Le son est toujours indication d’une connaissance qui n’en est pas une. Indication d’une ignorance lentement installée avec le temps avant de se changer en significations et symboles. Ils fabriquent une transcription, une traduction de l’indication sonore et, ils inventent des systèmes de représentations où les limites se figent comme un lieu spécifique, propre à une harmonie. Celle-ci est la conjonction d’un temps dans un espace afin de devenir un paysage mémorable, une belle bâtisse, une clairière, bref un lieu. Le son puise dans cette source inépuisable du lieu afin d’indiquer qu’il y a quelque chose de symbolique.

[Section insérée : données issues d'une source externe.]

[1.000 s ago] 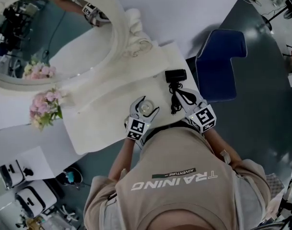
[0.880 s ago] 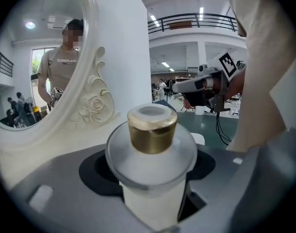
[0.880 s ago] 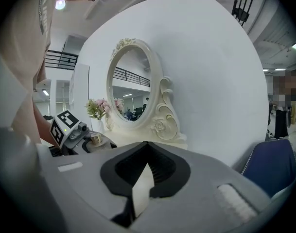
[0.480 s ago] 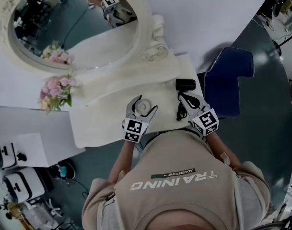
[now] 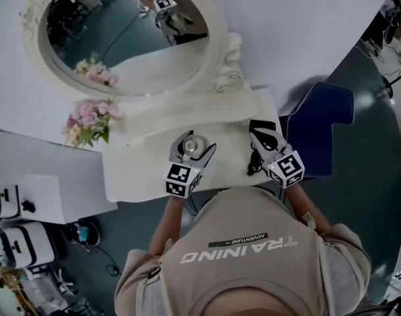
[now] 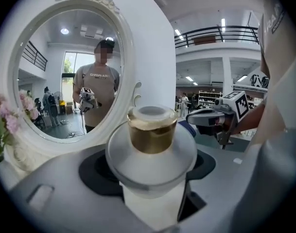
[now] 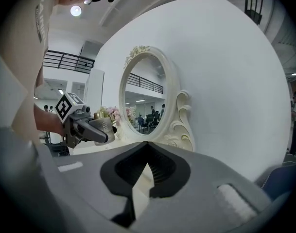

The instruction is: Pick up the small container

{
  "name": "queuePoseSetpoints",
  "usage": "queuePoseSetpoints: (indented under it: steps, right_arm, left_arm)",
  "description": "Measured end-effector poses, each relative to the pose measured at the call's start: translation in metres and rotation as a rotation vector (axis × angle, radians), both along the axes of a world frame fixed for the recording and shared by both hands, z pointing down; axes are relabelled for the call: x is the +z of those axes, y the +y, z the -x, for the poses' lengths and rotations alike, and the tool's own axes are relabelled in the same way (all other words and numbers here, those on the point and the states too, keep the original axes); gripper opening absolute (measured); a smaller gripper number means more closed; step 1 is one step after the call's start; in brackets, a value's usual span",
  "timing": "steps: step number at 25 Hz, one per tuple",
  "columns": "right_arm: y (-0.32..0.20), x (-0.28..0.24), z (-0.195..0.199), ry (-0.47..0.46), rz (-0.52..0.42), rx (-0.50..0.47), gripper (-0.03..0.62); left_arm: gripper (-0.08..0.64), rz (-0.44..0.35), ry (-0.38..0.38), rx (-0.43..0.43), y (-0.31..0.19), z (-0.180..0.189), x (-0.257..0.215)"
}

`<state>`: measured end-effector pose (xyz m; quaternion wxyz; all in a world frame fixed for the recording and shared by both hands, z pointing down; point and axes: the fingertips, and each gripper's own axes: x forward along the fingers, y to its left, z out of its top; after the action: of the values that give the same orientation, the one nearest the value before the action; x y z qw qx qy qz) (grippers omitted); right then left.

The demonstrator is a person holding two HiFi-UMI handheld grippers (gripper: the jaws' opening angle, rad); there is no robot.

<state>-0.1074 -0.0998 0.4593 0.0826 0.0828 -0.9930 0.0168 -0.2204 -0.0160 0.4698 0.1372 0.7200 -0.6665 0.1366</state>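
- Your left claw (image 5: 194, 145) is clenched on the container (image 5: 190, 147); in the left gripper view the clear, rounded body fills the space between the two dark pads (image 6: 95, 168).
- The container has a gold band under a clear lid and stands upright in the grip.
- It sits over the front middle of the white counter (image 5: 144, 170). You cannot tell from any view whether its base touches the top or hangs just above it.
- Your right claw (image 5: 258, 131) is clenched on nothing; in the right gripper view its jaws meet, with only a thin sliver showing between them.
- The right claw is over the right end of the counter, well apart from the container, and points toward the wall.
- A black cable (image 5: 254, 165) lies on the counter just beside and partly under the right claw.
- An oval mirror (image 5: 131, 35) in a cream frame stands at the back of the counter, with pink flowers (image 5: 88, 119) at its lower left.
- A blue chair (image 5: 319, 130) stands off the counter's right end.
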Motion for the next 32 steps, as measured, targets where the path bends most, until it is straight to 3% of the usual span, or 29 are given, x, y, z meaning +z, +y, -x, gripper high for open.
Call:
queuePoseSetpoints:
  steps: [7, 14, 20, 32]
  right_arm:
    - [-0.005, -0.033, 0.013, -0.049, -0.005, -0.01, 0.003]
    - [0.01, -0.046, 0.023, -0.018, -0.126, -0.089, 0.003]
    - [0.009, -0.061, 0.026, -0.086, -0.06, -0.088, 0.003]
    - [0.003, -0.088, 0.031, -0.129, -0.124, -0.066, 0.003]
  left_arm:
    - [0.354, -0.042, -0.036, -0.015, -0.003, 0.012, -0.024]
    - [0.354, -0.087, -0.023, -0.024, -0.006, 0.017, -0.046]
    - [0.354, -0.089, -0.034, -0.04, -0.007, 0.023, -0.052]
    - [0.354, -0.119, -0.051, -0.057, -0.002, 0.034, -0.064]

Ces lieux où le son se fige sont les ombres indiquées de la compréhension, ressenties comme un langage d’abord sans connaissance puisque symboliques. Ils invitent à dégager de leurs limites ce qui les érige vers le savoir. Lieux aux formes tangibles, plausibles apparaissant comme exprimables et palpables.

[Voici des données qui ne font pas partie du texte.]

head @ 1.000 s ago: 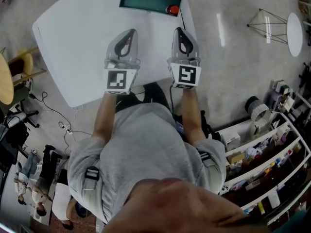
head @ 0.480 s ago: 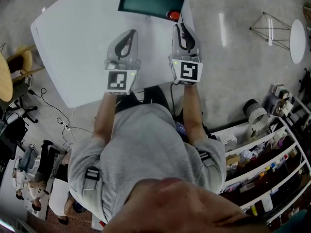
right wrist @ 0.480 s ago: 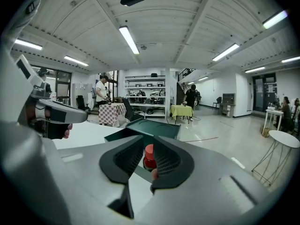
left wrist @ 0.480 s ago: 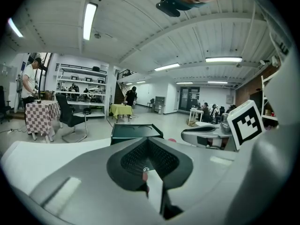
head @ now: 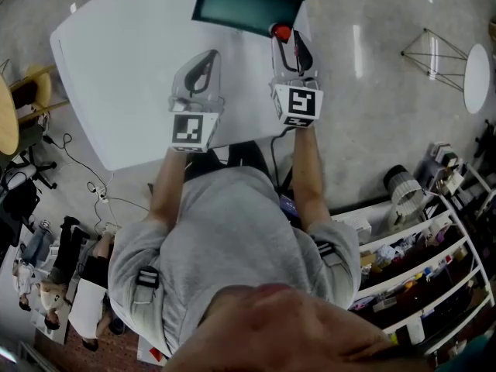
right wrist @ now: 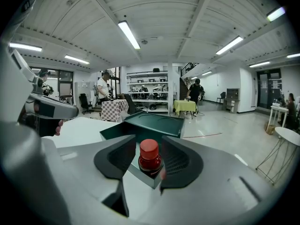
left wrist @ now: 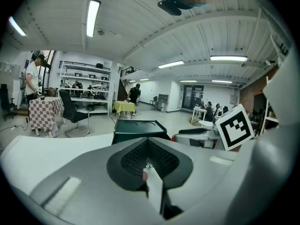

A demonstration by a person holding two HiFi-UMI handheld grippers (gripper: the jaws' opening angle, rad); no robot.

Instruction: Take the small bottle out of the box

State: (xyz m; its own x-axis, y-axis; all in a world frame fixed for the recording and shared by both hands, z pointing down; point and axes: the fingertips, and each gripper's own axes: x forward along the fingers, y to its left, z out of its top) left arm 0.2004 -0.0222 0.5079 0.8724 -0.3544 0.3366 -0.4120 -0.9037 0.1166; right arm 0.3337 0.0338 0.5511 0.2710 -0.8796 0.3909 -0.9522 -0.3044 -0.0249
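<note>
Right tongs: the right gripper (right wrist: 149, 144) has its jaws opening. The small bottle (right wrist: 150, 157) stands between them with a gap on each side, so I read no grip on it.
Left tongs: the left gripper (left wrist: 149, 142) has its jaws closed together with nothing between them.
Small bottle: red-capped and upright, it stands on the white table (head: 124, 68) near the right edge. It is outside the box (right wrist: 140, 125), just beside the box's near right corner.
Box: dark green, at the table's far edge. From the head view its inside reads as flat dark green, and I cannot make out any contents.
Right arm: the forearm (head: 306, 169) is stretched forward, with the tongs level and pointing at the bottle and the box behind it.
Left arm: the forearm (head: 167, 184) is held parallel and a little further back. Its tongs are over bare tabletop, short of the box.
</note>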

Ils portent en eux la suggestion du son lequel les appelle à fabriquer quelque chose de primordial. Il n’est pas encore un nom, une définition. Il invite à le nommer selon l’ordre de la compréhension. En chaque son sommeille la solidification, l’indication et l’apparition du lieu lequel se met à parler à tout être en lui renvoyant cette suggestion : « tu es ». Il résonne de ce contact à mi-chemin entre le symbole et sa vibration sonore qui suggère la fabrication d’un nom. Rien ne se définit en lui jusqu’à ce qu’une créature perçoive cette chose si lointaine qu’elle ne peut que fournir une reconstruction, une reproduction, une représentation appelée à devenir les prémisses d’un langage. Et de ce langage se cloisonne la forme d’un savoir qui se lie définitivement au palpable. Tout ce qui était possible auparavant se réduit en symboles dont les limites façonnent les futures propriétés. Polysémies du son qui tente de redonner une nouvelle forme palpable, là où justement il n’est pas encore complètement défini. Ce retour au palpable change la définition du son alors l’humain découvre que les noms qui parcourent son langage sont autant de propriétés qui stratifient son savoir. Il saisit, en cet instant, devenu lieu, cette perte du langage qu’est le son. Mais il ne peut achever, accomplir ce chemin que si le son, au préalable, étant indication l’invitait à se perdre.

Les lieux où se perdent les sons mais où persiste le palpable du commencement suggèrent que le but de cette tension vers la connaissance, fabriqué par les symboles, sera la création d’un système lentement élaboré au cours des siècles s’approchant d’un alphabet. Fabuleuse condensation d’une construction où se combinent de nombreuses significations. L’alphabet est un être hybride qui se déplace là où il peut sur le plan où chaque forme prenant le dessein de lettres exprime l’invariable combinaison des images symboliques laquelle se définit en une série infinie de variations. Elles élaborent un nouveau lieu à partir d’un nouveau plan. Par une incroyable transmutation le son devient visible et se projette sur les parois caverneuses : naissances des toutes premières représentations où la reproduction de l’immédiateté se différencie du réel vécu. Telle est notre mesure qui saisit dans ce geste de la reproduction l’espace abstrait qui nous sépare de l’immédiateté du réel lequel ne cesse de nous modifier en retour. Serait-il possible de modifier le réel en changeant son mode de reproduction ? La magie débute.

Cet espace abstrait qui nous sépare du réel est cet immense champ cultivable où le réel dans son immédiateté nous échappe à jamais : la récolte des symboles peut commencer.